=== Aim of the exercise ===
Stop at the line containing "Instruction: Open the": every line of the listing from the first up to that one must be set down exactly.

[Recorded data — start]

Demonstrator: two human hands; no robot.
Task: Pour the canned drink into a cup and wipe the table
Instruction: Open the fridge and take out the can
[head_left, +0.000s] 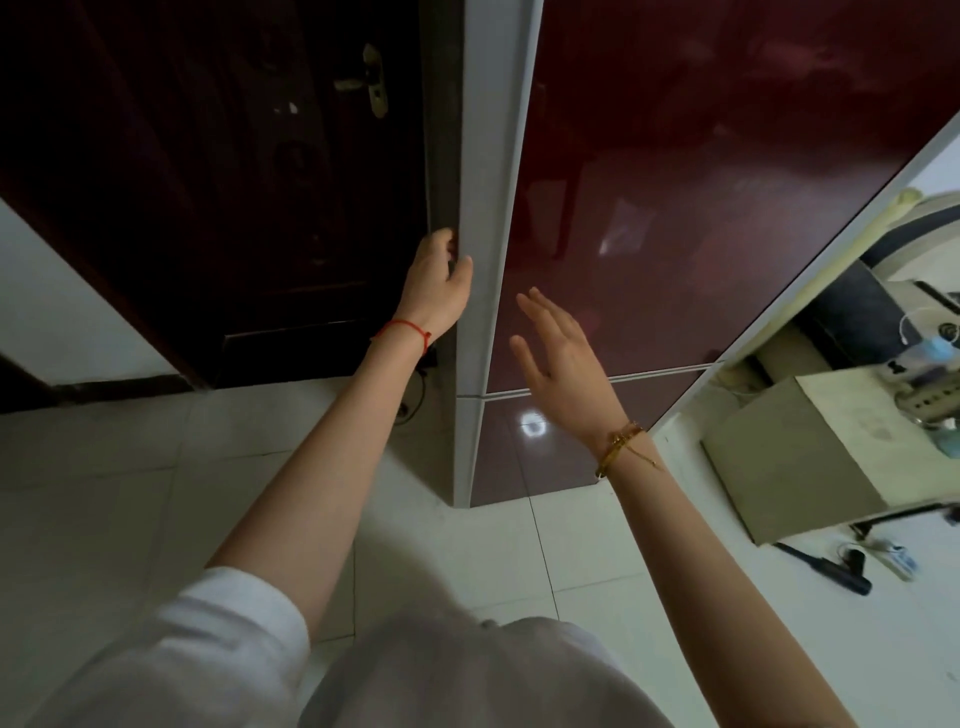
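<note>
You stand before a dark red refrigerator (675, 208); no can or cup is in view. Your left hand (439, 275) grips the grey edge of its door, fingers curled round it. Your right hand (563, 358) hovers near the door front, fingers straight, holding nothing.

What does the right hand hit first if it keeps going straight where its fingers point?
Most likely the glossy dark red fridge door. The right hand is open, fingers pointing up and forward at that panel, nothing visible between. The gap is hard to judge from one view. The left hand grips the door's grey edge.
</note>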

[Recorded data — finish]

=== Result for this exercise ===
Demonstrator: two human hands; no robot.
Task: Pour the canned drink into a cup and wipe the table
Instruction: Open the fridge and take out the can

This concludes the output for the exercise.